Would you please copy all of the data exactly, skipping the images?
Information provided section start
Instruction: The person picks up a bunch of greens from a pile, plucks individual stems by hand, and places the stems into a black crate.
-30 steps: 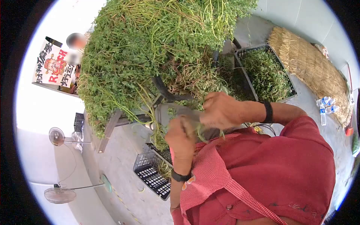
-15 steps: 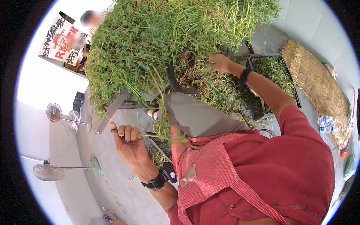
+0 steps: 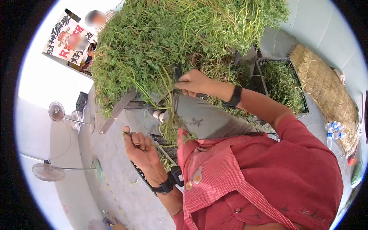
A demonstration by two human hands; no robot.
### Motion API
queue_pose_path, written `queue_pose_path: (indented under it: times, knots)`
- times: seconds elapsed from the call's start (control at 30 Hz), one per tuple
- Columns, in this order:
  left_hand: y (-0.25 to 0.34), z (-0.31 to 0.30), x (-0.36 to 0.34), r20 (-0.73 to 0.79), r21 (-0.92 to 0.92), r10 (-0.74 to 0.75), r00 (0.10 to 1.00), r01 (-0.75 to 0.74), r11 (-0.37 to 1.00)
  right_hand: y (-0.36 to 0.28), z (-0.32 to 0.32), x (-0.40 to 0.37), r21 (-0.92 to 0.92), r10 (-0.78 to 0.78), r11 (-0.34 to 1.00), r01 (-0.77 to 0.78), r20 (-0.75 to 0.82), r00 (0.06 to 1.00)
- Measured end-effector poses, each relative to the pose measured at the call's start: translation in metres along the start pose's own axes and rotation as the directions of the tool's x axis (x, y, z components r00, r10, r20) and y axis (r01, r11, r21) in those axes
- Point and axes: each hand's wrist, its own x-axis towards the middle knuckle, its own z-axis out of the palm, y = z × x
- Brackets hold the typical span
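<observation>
**Pulling stems from the heap, one pinch at a time**

The right hand (image 3: 191,82) is pressed against the lower edge of the big pile of greens (image 3: 161,34). Its fingers (image 3: 183,85) are curled shut, and they seem to be pinching a few long stalks that hang out of the pile just beside the fingertips — the exact stalks are lost in the tangle. The left hand (image 3: 140,147) waits lower down, well apart from the right. Its fingers (image 3: 135,138) are folded closed around a thin bunch of stems (image 3: 163,145), whose ends poke out on both sides of the fist.

Judging by this, the step in hand is picking: drawing stalks loose with the right and collecting them in the left. The next move calls for a steady pull toward the body, so that the stalks slide free without snapping or dragging more of the heap along — and then a brief loosening of the left fingers to take them in. A black crate (image 3: 274,59) holding more greens sits well beyond the right wrist.
</observation>
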Motion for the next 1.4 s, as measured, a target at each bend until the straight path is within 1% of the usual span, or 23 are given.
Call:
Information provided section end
**Response box**:
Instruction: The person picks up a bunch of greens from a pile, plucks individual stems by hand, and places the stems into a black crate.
-30 steps: 
-15 steps: 
+0 steps: 
A demonstration by two human hands; no robot.
### Motion API
queue_pose_path, written `queue_pose_path: (indented under it: times, knots)`
- times: seconds elapsed from the call's start (control at 30 Hz), one per tuple
- Columns, in this order:
  left_hand: y (-0.25 to 0.34), z (-0.31 to 0.30), x (-0.36 to 0.34), r20 (-0.73 to 0.79), r21 (-0.92 to 0.92), r10 (-0.74 to 0.75), r00 (0.10 to 1.00), r01 (-0.75 to 0.74), r11 (-0.37 to 1.00)
  right_hand: y (-0.36 to 0.28), z (-0.32 to 0.32), x (-0.40 to 0.37), r21 (-0.92 to 0.92), r10 (-0.78 to 0.78), r11 (-0.34 to 1.00), r01 (-0.77 to 0.78), r20 (-0.75 to 0.82), r00 (0.06 to 1.00)
- Measured end-effector poses, each relative to the pose measured at the call's start: translation in metres along the start pose's own axes and rotation as the directions of the tool's x axis (x, y, z components r00, r10, r20) and y axis (r01, r11, r21) in those axes
- Point and axes: each hand's wrist, its own x-axis towards the middle knuckle, its own z-axis out of the palm, y = z × x
- Brackets hold the typical span
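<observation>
**Pulling stems from the heap, one pinch at a time**

The right hand (image 3: 191,82) is pressed against the lower edge of the big pile of greens (image 3: 161,34). Its fingers (image 3: 183,85) are curled shut, and they seem to be pinching a few long stalks that hang out of the pile just beside the fingertips — the exact stalks are lost in the tangle. The left hand (image 3: 140,147) waits lower down, well apart from the right. Its fingers (image 3: 135,138) are folded closed around a thin bunch of stems (image 3: 163,145), whose ends poke out on both sides of the fist.

Judging by this, the step in hand is picking: drawing stalks loose with the right and collecting them in the left. The next move calls for a steady pull toward the body, so that the stalks slide free without snapping or dragging more of the heap along — and then a brief loosening of the left fingers to take them in. A black crate (image 3: 274,59) holding more greens sits well beyond the right wrist.
</observation>
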Motion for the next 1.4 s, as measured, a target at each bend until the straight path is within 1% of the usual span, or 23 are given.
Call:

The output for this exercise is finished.